TASK GOAL
Look through the listing and locate every line containing the word "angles"; copy those lines.

EXERCISE DATA
Content starts
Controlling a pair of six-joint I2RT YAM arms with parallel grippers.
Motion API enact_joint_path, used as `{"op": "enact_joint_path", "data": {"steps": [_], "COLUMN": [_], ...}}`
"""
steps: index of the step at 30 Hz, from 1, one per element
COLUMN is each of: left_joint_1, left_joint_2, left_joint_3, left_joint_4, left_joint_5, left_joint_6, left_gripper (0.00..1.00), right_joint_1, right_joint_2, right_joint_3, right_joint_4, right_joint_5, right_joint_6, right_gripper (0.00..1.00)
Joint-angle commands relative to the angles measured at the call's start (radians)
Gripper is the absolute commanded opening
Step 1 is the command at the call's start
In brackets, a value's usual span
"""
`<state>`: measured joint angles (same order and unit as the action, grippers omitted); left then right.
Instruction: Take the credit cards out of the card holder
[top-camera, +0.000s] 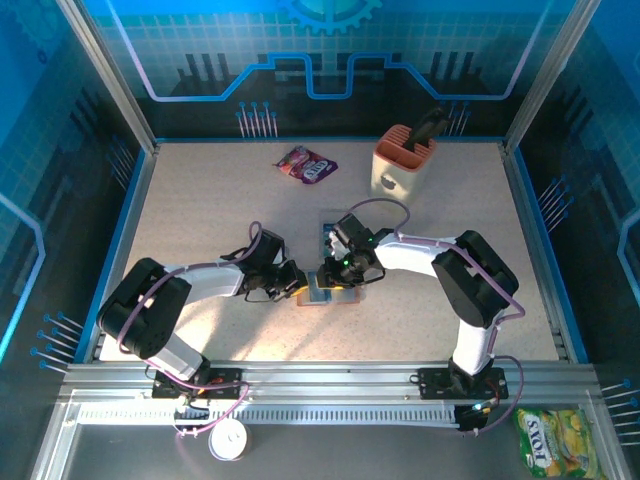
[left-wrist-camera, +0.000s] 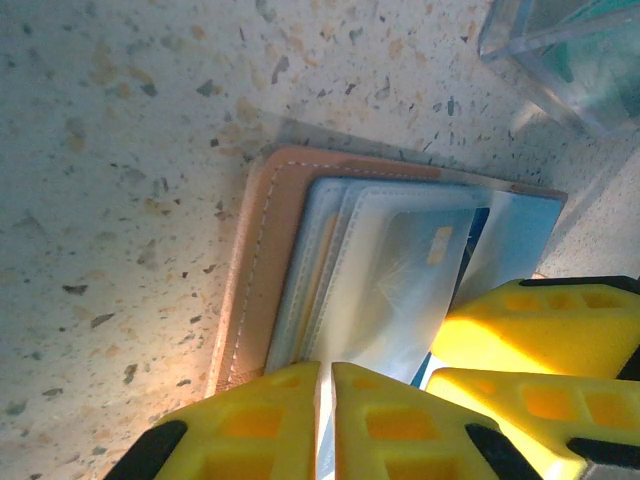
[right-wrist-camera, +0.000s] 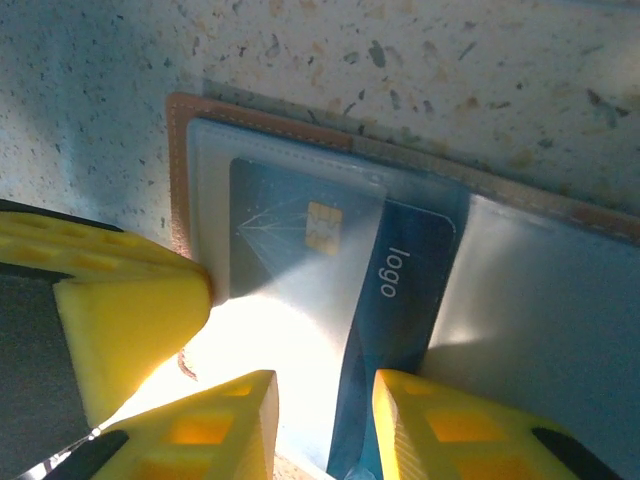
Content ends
EXPECTED ANSWER
Joint-angle commands relative to the angles measured at the call's start (radians)
`<state>`: measured joint angles (same order and unit as the action, grippers omitted); left then right.

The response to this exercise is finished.